|Summary:||SERVLETAPI: XSS Issues|
|Product:||Tomcat 5||Reporter:||Mark Thomas <markt>|
|Component:||Webapps:Examples||Assignee:||Tomcat Developers Mailing List <dev>|
|Attachments:||Patch for XSS issues|
Description Mark Thomas 2005-01-05 12:24:34 UTC
A number of XSS issues have been reported against the examples. I will attach a patch for jakarta-servletapi-5 that fixes the reported issues (and a few others fo a similar nature).

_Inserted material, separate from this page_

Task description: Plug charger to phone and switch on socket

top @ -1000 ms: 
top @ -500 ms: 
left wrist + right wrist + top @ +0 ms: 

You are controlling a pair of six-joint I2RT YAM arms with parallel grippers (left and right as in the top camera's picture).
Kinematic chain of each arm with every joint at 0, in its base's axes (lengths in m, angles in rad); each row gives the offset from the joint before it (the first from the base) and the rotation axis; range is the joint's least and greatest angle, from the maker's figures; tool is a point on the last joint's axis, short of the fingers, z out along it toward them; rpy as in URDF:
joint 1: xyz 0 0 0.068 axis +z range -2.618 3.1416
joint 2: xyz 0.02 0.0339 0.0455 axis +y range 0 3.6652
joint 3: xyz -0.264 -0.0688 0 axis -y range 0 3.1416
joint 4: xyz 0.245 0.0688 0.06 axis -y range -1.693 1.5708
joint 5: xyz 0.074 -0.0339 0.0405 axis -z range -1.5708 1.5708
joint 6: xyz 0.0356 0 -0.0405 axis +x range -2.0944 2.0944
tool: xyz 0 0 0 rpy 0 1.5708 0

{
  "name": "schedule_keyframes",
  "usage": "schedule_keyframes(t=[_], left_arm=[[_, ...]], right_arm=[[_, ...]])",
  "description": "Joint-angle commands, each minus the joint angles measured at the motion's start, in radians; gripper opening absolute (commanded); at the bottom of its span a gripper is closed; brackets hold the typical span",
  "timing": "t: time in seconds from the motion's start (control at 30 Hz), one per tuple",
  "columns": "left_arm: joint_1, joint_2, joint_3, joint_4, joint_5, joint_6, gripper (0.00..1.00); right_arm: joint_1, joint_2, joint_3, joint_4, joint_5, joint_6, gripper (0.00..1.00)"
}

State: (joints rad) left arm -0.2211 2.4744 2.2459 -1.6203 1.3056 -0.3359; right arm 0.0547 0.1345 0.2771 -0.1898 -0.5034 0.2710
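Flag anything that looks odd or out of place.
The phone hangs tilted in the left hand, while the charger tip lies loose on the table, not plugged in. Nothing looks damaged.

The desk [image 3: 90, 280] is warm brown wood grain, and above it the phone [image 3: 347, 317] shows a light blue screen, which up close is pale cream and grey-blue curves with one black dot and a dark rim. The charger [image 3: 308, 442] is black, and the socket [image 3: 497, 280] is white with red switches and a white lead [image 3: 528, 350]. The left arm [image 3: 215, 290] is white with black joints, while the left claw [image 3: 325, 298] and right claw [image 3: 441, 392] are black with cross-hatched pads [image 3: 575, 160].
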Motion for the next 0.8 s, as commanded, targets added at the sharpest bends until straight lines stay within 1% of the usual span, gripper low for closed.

Comment 1 Mark Thomas 2005-01-05 12:25:19 UTC
Created attachment 13896 [details] Patch for XSS issues
Comment 2 lala 2005-01-10 03:38:09 UTC
Hi... Are you saying when user successfully login to tomcat Web Application Manager, they are able to control the tomcat? Please advice me.. You advice is greatly appreciated. Thanks! (In reply to comment #0) > A number of XSS issues have been reported against the examples. > I will attach a patch for jakarta-servletapi-5 that fixes the reported issues > (and a few others fo a similar nature).
Comment 3 Mark Thomas 2005-01-10 20:05:43 UTC
Yes, but that has nothing to do with the XSS issue. The Manager application is for managing Tomcat. Therefore, if someone has access to the manager application they are managing (or controlling if you prefer) Tomcat. XSS issues provide an attacker that controls one (untrusted) web site with a mechanism for executing code on a client as if it was from another (trusted) web site. Try a google for XSS for more info.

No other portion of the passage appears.